Seeking Mavis Beacon is a more artistic and conceptual film than investigative, though Jones and Ross uncover some intriguing context about Renée L’Espérance, the model who first portrayed Beacon. As the game’s first face––and thus the blueprint for Mavis, who was henceforth a Black, female character––L’Espérance played a key role in the birth of the blockbuster game. But what does it mean to surrender your image to the digital world, and what does Mavis Beacon say about the cultural legacy of Black women in tech? If only this documentary spent more time clearly answering those questions, less on behind-the-scenes musings.

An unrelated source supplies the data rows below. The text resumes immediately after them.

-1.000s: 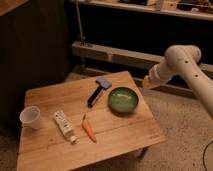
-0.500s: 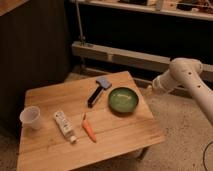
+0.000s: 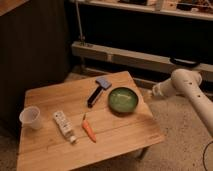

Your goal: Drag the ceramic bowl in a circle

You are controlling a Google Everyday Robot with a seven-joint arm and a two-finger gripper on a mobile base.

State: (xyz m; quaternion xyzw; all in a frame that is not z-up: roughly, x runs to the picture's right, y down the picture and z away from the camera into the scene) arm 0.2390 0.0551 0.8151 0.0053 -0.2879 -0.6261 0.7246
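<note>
My end effector [image 3: 150,93] hangs beside the counter [image 3: 115,135], clear of the bowl [image 3: 124,99]; released or clenched, I cannot tell. Nothing shows a circle dragged yet.

surface [image 3: 115,137]: carries five things
ceramic bowl [image 3: 124,99]: right part, near the edge
handled tool [image 3: 97,91]: just left of the bowl
carrot [image 3: 89,130]: before the tool
tube [image 3: 64,125]: left of the carrot
cup [image 3: 30,117]: far left
end effector [image 3: 150,93]: right of the bowl, beyond the surface's edge
</note>
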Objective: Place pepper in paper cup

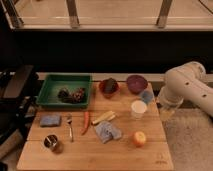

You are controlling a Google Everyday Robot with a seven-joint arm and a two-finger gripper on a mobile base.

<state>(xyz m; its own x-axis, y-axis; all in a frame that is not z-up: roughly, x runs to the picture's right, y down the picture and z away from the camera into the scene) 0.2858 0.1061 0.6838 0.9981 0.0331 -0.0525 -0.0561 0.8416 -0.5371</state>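
you're looking down on a pale wooden table [150, 152] with a dark wall [100, 50] behind it. above the wall is a bright strip crossed by metal posts [73, 15]. the pepper [86, 122] lies flat near the middle of the table, between the fork [70, 127] and a pale yellow piece [103, 117]. it is well apart from the paper cup [138, 108], which stands upright off to its right. a green tray [47, 97] sits at the back left, with a red bowl [109, 87] and a purple bowl [136, 83] beside it. the gripper [166, 111] hangs at the table's right edge, just beside the cup, jaws parted and holding nothing. the arm [187, 85] is cut off by the right border. what lies in the tray and the red bowl is too dark for you to name. a black shape [17, 87] at the left runs partly out of view.
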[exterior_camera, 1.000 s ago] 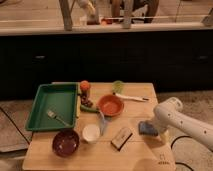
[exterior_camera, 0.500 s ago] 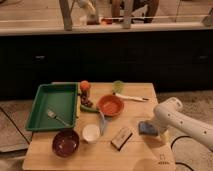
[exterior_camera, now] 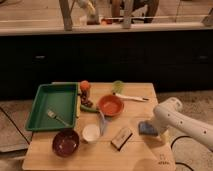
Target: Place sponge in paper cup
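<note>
The blue sponge [exterior_camera: 146, 128] lies flat on the wooden table [exterior_camera: 100, 159], toward its right edge. My white arm comes in from the lower right, and its gripper [exterior_camera: 153, 131] sits low, right at the sponge's right side, open; the arm's end covers most of it. The white paper cup [exterior_camera: 91, 133] stands upright near the front middle of the table, well to the left of the sponge and gripper.
A black-and-pale block [exterior_camera: 121, 137] lies between cup and sponge. A maroon bowl [exterior_camera: 66, 142] sits left of the cup, an orange bowl [exterior_camera: 110, 105] behind it. A green tray [exterior_camera: 54, 86] with a fork fills the left side. A counter runs behind.
</note>
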`<control>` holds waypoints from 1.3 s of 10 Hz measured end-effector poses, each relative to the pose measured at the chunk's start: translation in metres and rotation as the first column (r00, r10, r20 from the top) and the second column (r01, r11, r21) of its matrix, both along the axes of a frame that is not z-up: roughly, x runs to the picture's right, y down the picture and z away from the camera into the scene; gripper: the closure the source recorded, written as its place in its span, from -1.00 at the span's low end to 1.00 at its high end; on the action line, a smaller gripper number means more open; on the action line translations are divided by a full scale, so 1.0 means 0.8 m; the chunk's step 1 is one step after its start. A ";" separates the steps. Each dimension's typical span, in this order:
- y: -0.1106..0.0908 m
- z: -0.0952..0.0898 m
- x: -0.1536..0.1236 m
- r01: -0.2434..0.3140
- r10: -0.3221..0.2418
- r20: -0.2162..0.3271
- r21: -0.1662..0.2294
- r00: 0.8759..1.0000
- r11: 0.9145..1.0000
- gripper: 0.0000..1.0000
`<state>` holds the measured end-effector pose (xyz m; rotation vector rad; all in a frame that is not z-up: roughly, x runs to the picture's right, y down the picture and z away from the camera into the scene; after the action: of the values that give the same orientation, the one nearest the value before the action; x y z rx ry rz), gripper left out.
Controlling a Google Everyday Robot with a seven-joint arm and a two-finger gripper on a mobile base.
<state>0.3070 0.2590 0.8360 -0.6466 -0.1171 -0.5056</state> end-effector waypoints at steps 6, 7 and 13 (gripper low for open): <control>0.002 0.001 0.000 0.005 -0.005 -0.003 0.001 1.000 1.000 -0.60; 0.001 0.001 0.000 0.007 -0.007 -0.003 0.002 1.000 1.000 -0.60; 0.002 0.000 -0.001 0.013 -0.013 -0.003 0.001 1.000 1.000 -0.55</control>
<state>0.3060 0.2602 0.8359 -0.6477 -0.1095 -0.5176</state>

If Jones’ directorial style could be summed up in a slogan, it would be “But first: aesthetics.” She documents the setup of their office, a kind of vaporwave neon cave in a warehouse room. There’s an altar to Mavis Beacon, posters of Black icons on the walls, and a tower of pleasantly grainy monitors, one of which plays Cheryl Dunye’s The Watermelon Woman on a loop.
Jones’ mastery of Y2K vibes is apparent throughout, as a crisp Mac interface introduces ideas through gifs, memes, and webpages. These beautiful in-screen scenes guide viewers down the rabbit hole, TikToks and Google searches breaking complex ideas down into smaller bites. In its strongest moments, Seeking Mavis Beacon feels like a cybercore cousin of All Light, Everywhere, Theo Anthony’s 2021 high-concept documentary about police-surveillance technology and the power of the camera.

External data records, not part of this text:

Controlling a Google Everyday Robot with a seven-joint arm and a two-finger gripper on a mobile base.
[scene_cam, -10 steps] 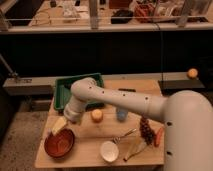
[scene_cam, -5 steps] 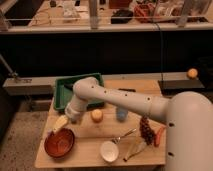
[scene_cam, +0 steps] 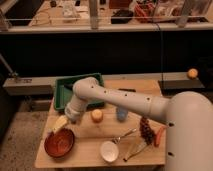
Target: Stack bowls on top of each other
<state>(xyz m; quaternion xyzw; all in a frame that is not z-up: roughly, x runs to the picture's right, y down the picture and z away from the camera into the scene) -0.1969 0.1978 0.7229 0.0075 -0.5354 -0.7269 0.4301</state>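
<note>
gripper (scene_cam: 59,124): low over wooden table (scene_cam: 90,135), just above far rim of orange-red bowl (scene_cam: 59,143); fingers spread wide, holding nothing. bowl: upright on table, near green tray (scene_cam: 60,100).

You have a wooden table (scene_cam: 85,156) with a green tray (scene_cam: 62,92) at its back left corner. Mid-table, a small yellow-orange round item (scene_cam: 96,115) sits near a light-blue cup (scene_cam: 121,114); toward the front, a white cup (scene_cam: 109,151) has a spoon (scene_cam: 125,136) just beside it. Further right you'll see a dark grape bunch (scene_cam: 145,127) beside a red-orange elongated piece (scene_cam: 159,136), and an orange ball (scene_cam: 192,73) on the ledge beyond.
</note>
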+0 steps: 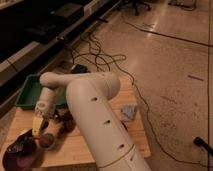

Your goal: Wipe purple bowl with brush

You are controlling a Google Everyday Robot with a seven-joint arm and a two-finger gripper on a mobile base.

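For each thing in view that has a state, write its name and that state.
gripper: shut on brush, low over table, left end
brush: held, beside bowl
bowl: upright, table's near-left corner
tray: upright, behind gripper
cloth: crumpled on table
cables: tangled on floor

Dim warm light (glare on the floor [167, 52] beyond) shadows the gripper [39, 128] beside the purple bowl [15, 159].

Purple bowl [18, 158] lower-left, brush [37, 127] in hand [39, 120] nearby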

Those high points are somewhat overshadowed by the rest of the film, which can be as frustrating as it is contemplative. Seeking Mavis Beacon quickly becomes less about what this software and its spokeswoman represent, more about what Jones and Ross are thinking or doing at any given time––even if it distracts from the film’s mission. Things get particularly navel-gazey as the doc meanders to the end of its 102 minutes, the focus shifting to scenes wherein Ross and Jones talk about how difficult it is to finish the film.
It’s clear that Jones is up on her academic theory, but that can be a detriment when trying to communicate ideas to a more general audience. (There is perhaps no better example of collegiate vernacular impinging on her everyday lexicon than a speech in which she reminds Ross to watch “the directionality” of a champagne bottle she’s about to open.) Little effort’s made to unpack the jargon that the filmmakers and experts they interview, themselves academics and artists, bandy about. Thus these segments can confuse rather than enlighten, especially since some of them feel chopped-up or out-of-place. One with writer Shonda von Reinhold seems to exist primarily for the sake of a highly aestheticized tea party. Stephanie Dinkins’ perspectives on race and AI are interesting, but the film erroneously labels her a “trans media artist” instead of a “transmedia artist.”

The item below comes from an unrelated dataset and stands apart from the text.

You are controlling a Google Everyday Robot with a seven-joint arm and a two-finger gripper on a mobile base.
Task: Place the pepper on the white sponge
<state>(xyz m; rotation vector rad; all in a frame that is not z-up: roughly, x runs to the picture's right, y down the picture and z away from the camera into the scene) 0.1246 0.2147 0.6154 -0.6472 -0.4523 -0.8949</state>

As Seeking Mavis Beacon peters out, Ross muses that their inauspicious ending is prudent because the impulse to draw conclusions––to assign a narrative its winners and losers––is inherently colonialist. Maybe so! Or maybe this film would offer its viewers more closure if it had been constructed with accessibility in mind. These filmmakers are deft thinkers and brilliant artists, but they are also a bit––as they say online––lost in the sauce.
Seeking Mavis Beacon premiered at the 2024 Sundance Film Festival.